* _WHAT TO DO_:
Give back, exactly as written, the lines from the first line of the data below through the line with "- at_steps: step", and omit the pictures.

* _SUPPLIED INFORMATION_:
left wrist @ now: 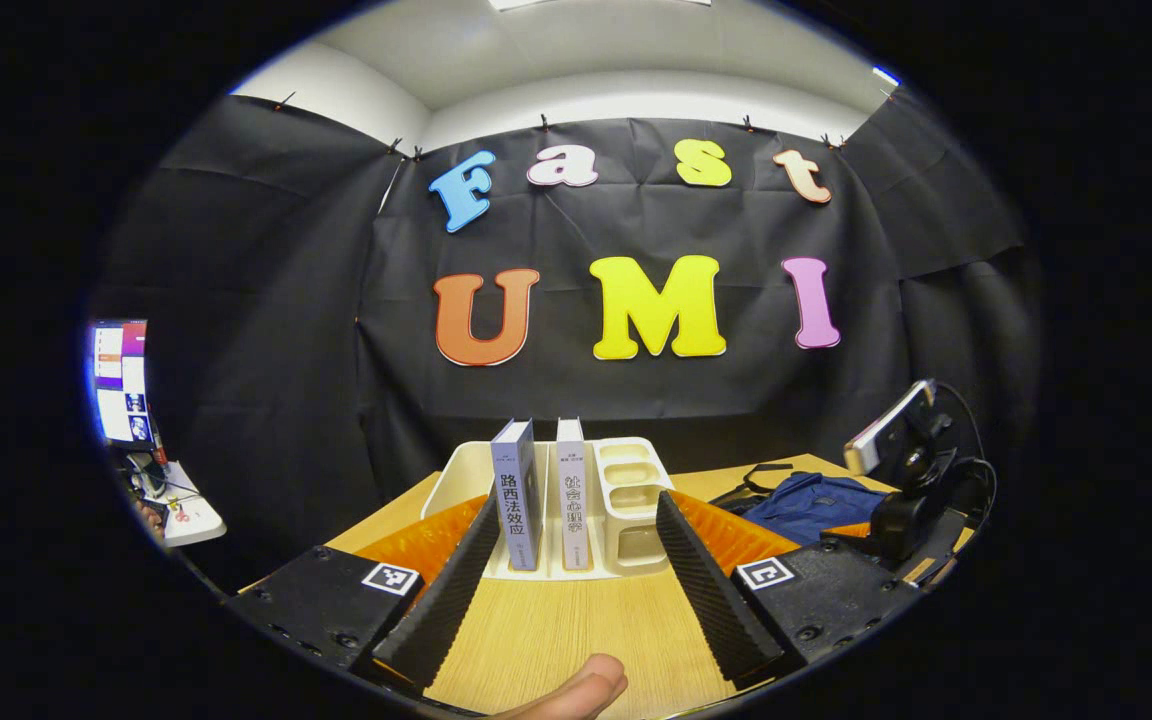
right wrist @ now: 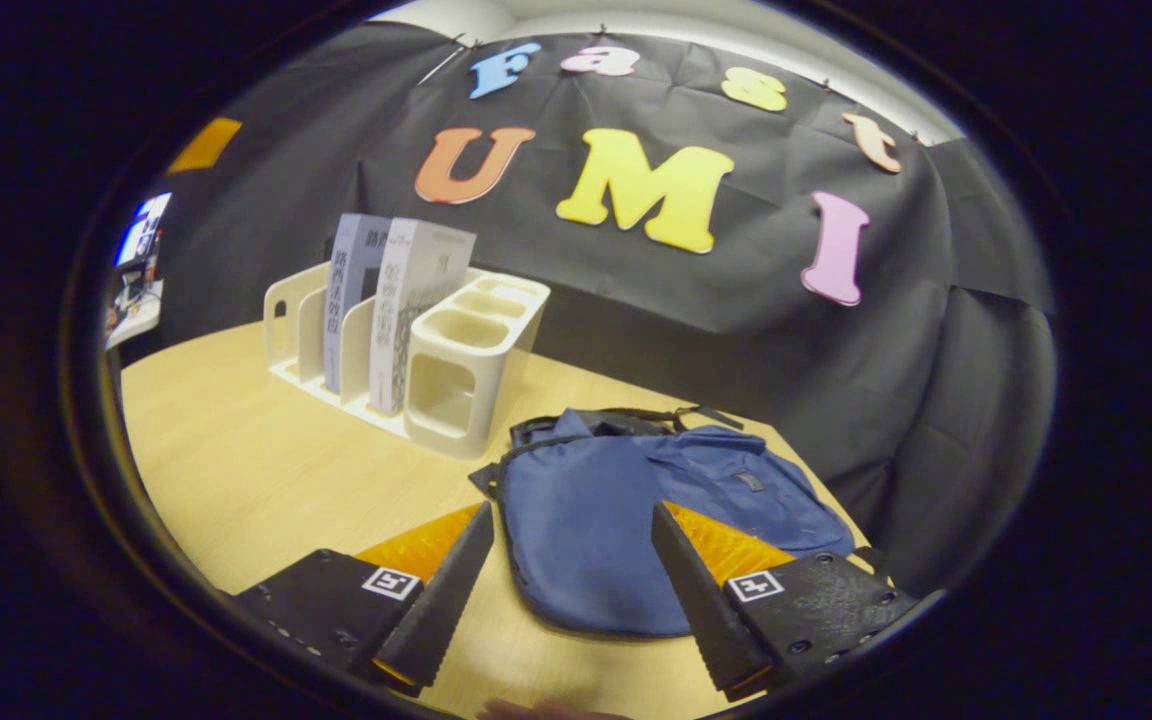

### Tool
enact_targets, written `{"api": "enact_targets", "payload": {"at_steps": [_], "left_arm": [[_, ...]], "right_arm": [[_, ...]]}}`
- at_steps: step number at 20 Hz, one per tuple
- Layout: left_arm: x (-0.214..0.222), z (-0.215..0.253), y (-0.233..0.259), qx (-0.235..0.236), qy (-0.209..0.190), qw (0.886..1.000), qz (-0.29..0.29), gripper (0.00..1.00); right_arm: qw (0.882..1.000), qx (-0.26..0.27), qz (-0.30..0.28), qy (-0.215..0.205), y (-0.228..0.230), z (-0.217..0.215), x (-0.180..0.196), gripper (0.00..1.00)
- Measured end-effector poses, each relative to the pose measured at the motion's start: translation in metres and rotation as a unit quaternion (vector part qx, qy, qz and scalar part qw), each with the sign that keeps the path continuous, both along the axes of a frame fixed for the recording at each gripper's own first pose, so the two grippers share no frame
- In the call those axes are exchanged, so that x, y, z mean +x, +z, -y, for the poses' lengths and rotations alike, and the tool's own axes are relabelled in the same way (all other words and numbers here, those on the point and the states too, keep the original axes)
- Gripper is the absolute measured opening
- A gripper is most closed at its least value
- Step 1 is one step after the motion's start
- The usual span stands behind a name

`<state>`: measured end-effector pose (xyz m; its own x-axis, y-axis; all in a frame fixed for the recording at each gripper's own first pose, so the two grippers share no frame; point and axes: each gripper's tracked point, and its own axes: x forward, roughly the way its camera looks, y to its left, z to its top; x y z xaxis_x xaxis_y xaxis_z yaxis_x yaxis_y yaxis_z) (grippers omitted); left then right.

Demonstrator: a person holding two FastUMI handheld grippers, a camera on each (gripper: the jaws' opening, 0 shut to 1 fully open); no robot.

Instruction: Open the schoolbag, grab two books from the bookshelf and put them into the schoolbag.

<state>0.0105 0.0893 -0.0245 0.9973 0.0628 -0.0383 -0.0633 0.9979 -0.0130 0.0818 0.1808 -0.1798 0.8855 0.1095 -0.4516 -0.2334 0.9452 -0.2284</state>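
Observation:
A white bookshelf (left wrist: 466, 475) stands on the wooden table straight ahead of my left gripper (left wrist: 576, 500), which is open with nothing between its fingers. Two books stand upright in it: a lilac-spined one (left wrist: 516, 490) and a paler one (left wrist: 572, 495) beside it. The blue schoolbag (right wrist: 616, 520) lies flat on the table, and my right gripper (right wrist: 572, 512) hovers open over its near end. The bookshelf (right wrist: 286, 310) and both books (right wrist: 406, 300) stand to the bag's left in the right gripper view. In the left gripper view the bag (left wrist: 806, 500) lies right of the shelf, with the right gripper (left wrist: 911, 500) over it.
The shelf's right end is a block of small open compartments (left wrist: 631, 490). A lit monitor (left wrist: 121, 380) and a small white stand with oddments (left wrist: 186, 515) sit off the table's left side. Bare wooden tabletop (right wrist: 236, 450) stretches in front of the shelf. A thumb (left wrist: 576, 690) shows at the bottom edge.

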Motion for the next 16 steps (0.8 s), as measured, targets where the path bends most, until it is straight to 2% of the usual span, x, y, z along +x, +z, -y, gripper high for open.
{"api": "enact_targets", "payload": {"at_steps": [3,5,7,8,9,12,14,15,16], "left_arm": [[0.004,-0.002,-0.007,-0.004,0.001,1.000,-0.010,0.99],[0.008,-0.002,-0.010,-0.005,0.000,1.000,-0.014,0.99],[0.017,-0.001,-0.012,-0.006,-0.003,1.000,-0.019,0.99],[0.020,0.000,-0.015,-0.007,-0.004,1.000,-0.023,0.99],[0.021,0.000,-0.017,-0.008,-0.005,1.000,-0.027,0.99],[0.023,0.003,-0.023,-0.011,-0.007,0.999,-0.035,0.99],[0.023,0.005,-0.024,-0.019,-0.011,0.999,-0.036,0.99],[0.024,0.006,-0.025,-0.020,-0.011,0.999,-0.037,0.99],[0.025,0.006,-0.026,-0.019,-0.010,0.999,-0.037,0.99]], "right_arm": [[0.999,-0.047,-0.025,0.012,-0.029,-0.014,0.015,0.95],[0.995,-0.080,-0.056,0.004,-0.052,-0.011,0.023,0.98],[0.993,-0.105,-0.050,-0.015,-0.052,-0.006,0.033,0.94],[0.991,-0.120,-0.047,-0.025,-0.050,-0.001,0.038,0.98],[0.990,-0.129,-0.048,-0.037,-0.050,0.004,0.038,0.90],[0.988,-0.141,-0.026,-0.050,-0.037,0.009,0.044,0.82],[0.988,-0.145,-0.020,-0.047,-0.032,0.008,0.050,0.62],[0.988,-0.147,-0.025,-0.049,-0.032,0.009,0.048,0.56],[0.988,-0.141,-0.030,-0.050,-0.032,0.007,0.050,0.40]]}}
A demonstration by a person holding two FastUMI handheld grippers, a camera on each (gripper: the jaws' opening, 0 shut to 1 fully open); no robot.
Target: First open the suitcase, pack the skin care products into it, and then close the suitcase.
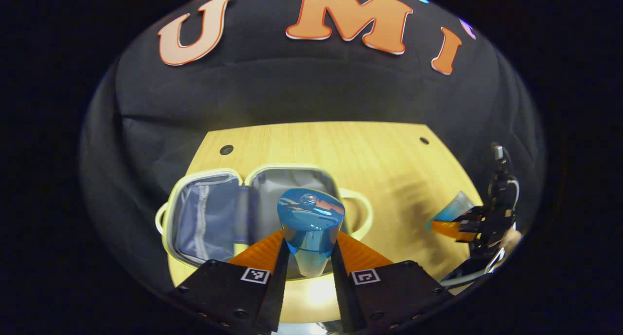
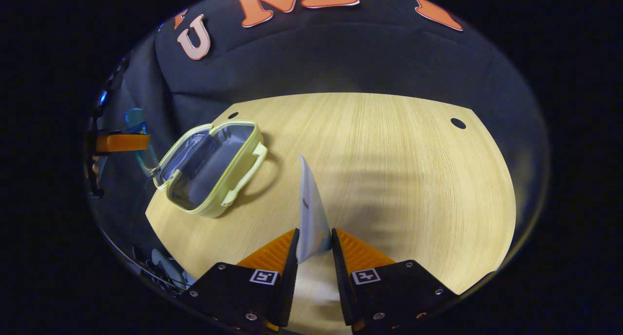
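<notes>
The wooden table (image 2: 389,169) is carrying the scene, pale and grained, with small round holes near its far corners. The suitcase (image 1: 253,213) is lying open on it, a small pale yellow-green case with both halves spread flat, showing a grey lining and a loop handle on its right side in the left gripper view. In the right gripper view the suitcase (image 2: 209,167) is sitting near the table's left edge, well apart from that gripper.

The left gripper (image 1: 309,257) is clamping a blue bottle (image 1: 310,230) between both fingers; the bottle is translucent blue with a broad, glossy top facing the camera, and it is hovering in front of the open case's right half. The right gripper (image 2: 314,250) is pinching a tube (image 2: 311,213) with both fingers, a pale blue-white tube tapering to a flat, thin end that is pointing away over bare table.

At the right edge of the left gripper view, the right gripper (image 1: 455,225) is appearing with the tube (image 1: 452,208) in its fingers. At the left edge of the right gripper view, the left gripper (image 2: 121,141) is appearing with the blue bottle (image 2: 134,118).
</notes>
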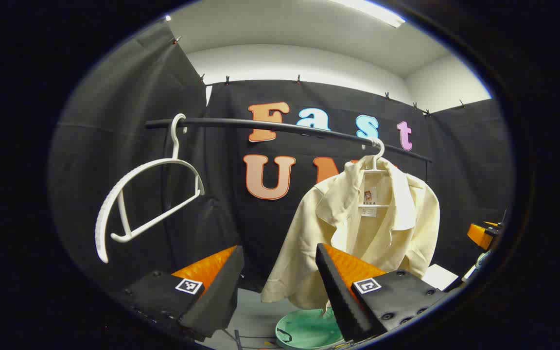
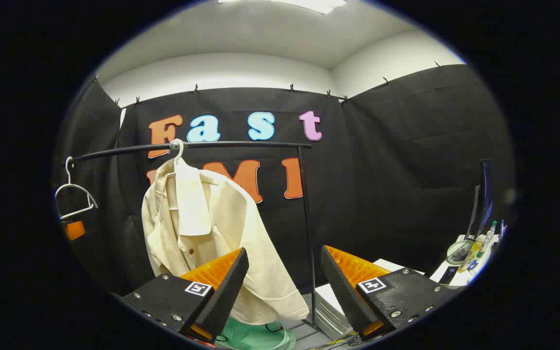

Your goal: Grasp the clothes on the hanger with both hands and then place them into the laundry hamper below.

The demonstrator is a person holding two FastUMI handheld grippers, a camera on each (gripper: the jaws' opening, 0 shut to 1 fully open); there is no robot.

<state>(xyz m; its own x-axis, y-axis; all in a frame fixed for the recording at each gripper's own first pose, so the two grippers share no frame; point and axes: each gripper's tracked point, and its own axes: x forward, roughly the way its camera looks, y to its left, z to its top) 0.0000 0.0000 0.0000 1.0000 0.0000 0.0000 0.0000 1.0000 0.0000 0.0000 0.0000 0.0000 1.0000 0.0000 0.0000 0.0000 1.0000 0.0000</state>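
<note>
rail (image 1: 280, 127): black bar ahead, above both claws
left gripper (image 1: 280, 287): spread, empty; cream shirt (image 1: 358, 228) ahead-right, bare hanger (image 1: 139, 194) upper-left
right gripper (image 2: 285, 287): spread, empty; shirt ahead-left, green hamper (image 2: 255, 338) below, table clutter (image 2: 474, 248) far right

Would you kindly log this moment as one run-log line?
stage: approach | left gripper: open | right gripper: open | shirt: on hanger, ungrasped | hamper: below shirt | spare hanger: bare

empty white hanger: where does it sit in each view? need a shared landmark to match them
Left gripper view: the empty white hanger hangs large at left on the black rail, tilted, well apart from the cream shirt.
Right gripper view: it hangs small at the far left end of the rail, left of the shirt.
Shared landmark: the cream shirt on its own hanger, with the green hamper below it.
</note>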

* _TASK SOLUTION_:
left wrist @ now: 
right wrist @ now: 

### Tool
enact_targets, written `{"api": "enact_targets", "payload": {"at_steps": [_], "left_arm": [[_, ...]], "right_arm": [[_, ...]]}}`
- at_steps: step number at 20 Hz, one per tuple

This exercise requires no additional answer.